Exercise goal: Omit the pictures and output every entry below exactly as written.

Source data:
+-------+
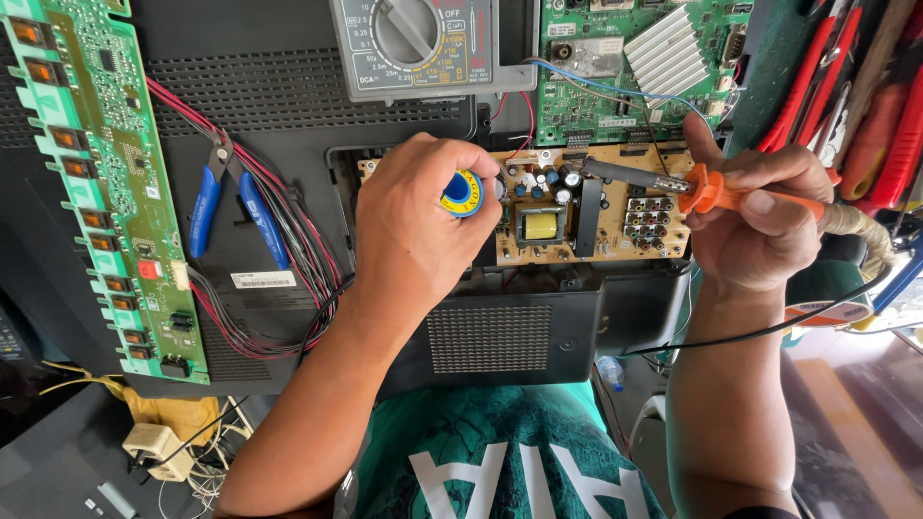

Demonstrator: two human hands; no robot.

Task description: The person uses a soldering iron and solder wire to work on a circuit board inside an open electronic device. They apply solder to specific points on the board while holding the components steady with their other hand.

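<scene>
Solder spool (462, 192), a small blue reel with a yellow centre label, sits pinched in the left hand (420, 219), whose fingers curl closed around it just at the left edge of the tan power supply board (588, 213). The right hand (760, 219) is closed around the orange handle of a soldering iron (673, 183), held like a pen, with its dark metal shaft lying nearly level and pointing left over the upper part of the board, close to a cluster of capacitors; whether the tip touches the board cannot be told. The board lies in an opening of a black television back panel (288, 86), with a yellow-cored transformer (540, 226) near its middle and a block of round connectors to the right. Above it rests an analogue multimeter (423, 43) with a grey dial, and beside that a green main board (625, 67) bearing a ribbed silver heatsink. Along the left edge runs a long green inverter board (96, 183), joined by a bundle of red and black wires (288, 259), upon which lie blue-handled cutters (226, 207). Red-handled tools (846, 106) hang at the far right. A black cord trails from the iron, across below the right wrist.
</scene>
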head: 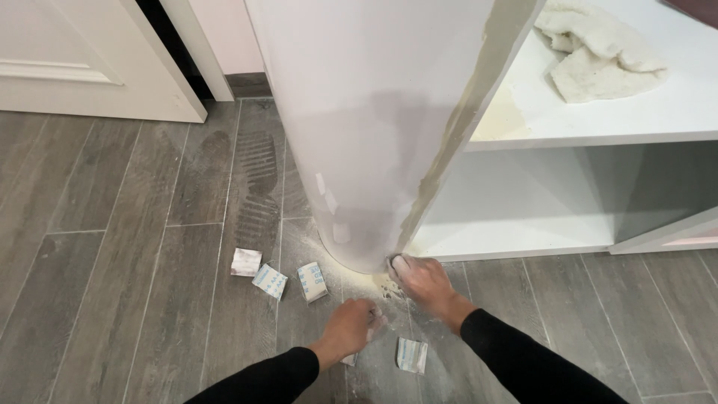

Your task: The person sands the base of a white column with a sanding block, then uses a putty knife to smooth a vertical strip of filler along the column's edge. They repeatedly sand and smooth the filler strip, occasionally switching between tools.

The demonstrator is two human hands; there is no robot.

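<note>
The right hand (426,280) presses its fingers against the foot of the rounded white cabinet end panel (359,135), where the panel meets the grey floor (112,299); the fingertips seem bunched on something small and pale, too hidden to identify, so whether they grip it cannot be told. The left hand (350,329) rests knuckles-up on the floor just in front, fingers curled over a folded piece of sandpaper (374,326), most of it covered by the hand. Both forearms, in black sleeves, are cut off by the lower edge of the view. Pale dust lies around the panel's base. Four more small sandpaper squares (271,280) lie on the floor, three to the left of the hands, one between the forearms. On the open white shelving (598,127) a crumpled white cloth (598,52) lies on the upper shelf; the lower compartment's depth is in shadow
</note>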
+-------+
Result for this exercise:
Demonstrator: two human hands; no robot.

Task description: The person uses a soldering iron and solder wire to work on a circuit board inside an open electronic device. They apply solder to specific points on the board while holding the components steady with their other hand.

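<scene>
Solder spool (462, 192), a small blue reel with a yellow centre label, sits pinched in the left hand (420, 219), whose fingers curl closed around it just at the left edge of the tan power supply board (588, 213). The right hand (760, 219) is closed around the orange handle of a soldering iron (673, 183), held like a pen, with its dark metal shaft lying nearly level and pointing left over the upper part of the board, close to a cluster of capacitors; whether the tip touches the board cannot be told. The board lies in an opening of a black television back panel (288, 86), with a yellow-cored transformer (540, 226) near its middle and a block of round connectors to the right. Above it rests an analogue multimeter (423, 43) with a grey dial, and beside that a green main board (625, 67) bearing a ribbed silver heatsink. Along the left edge runs a long green inverter board (96, 183), joined by a bundle of red and black wires (288, 259), upon which lie blue-handled cutters (226, 207). Red-handled tools (846, 106) hang at the far right. A black cord trails from the iron, across below the right wrist.
</scene>
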head: 

Your task: The person sands the base of a white column with a sanding block, then uses a putty knife to smooth a vertical strip of filler along the column's edge. They repeatedly sand and smooth the filler strip, occasionally switching between tools.

The demonstrator is two human hands; there is no robot.

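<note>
The right hand (426,280) presses its fingers against the foot of the rounded white cabinet end panel (359,135), where the panel meets the grey floor (112,299); the fingertips seem bunched on something small and pale, too hidden to identify, so whether they grip it cannot be told. The left hand (350,329) rests knuckles-up on the floor just in front, fingers curled over a folded piece of sandpaper (374,326), most of it covered by the hand. Both forearms, in black sleeves, are cut off by the lower edge of the view. Pale dust lies around the panel's base. Four more small sandpaper squares (271,280) lie on the floor, three to the left of the hands, one between the forearms. On the open white shelving (598,127) a crumpled white cloth (598,52) lies on the upper shelf; the lower compartment's depth is in shadow
</note>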

What the exercise asked for is complete.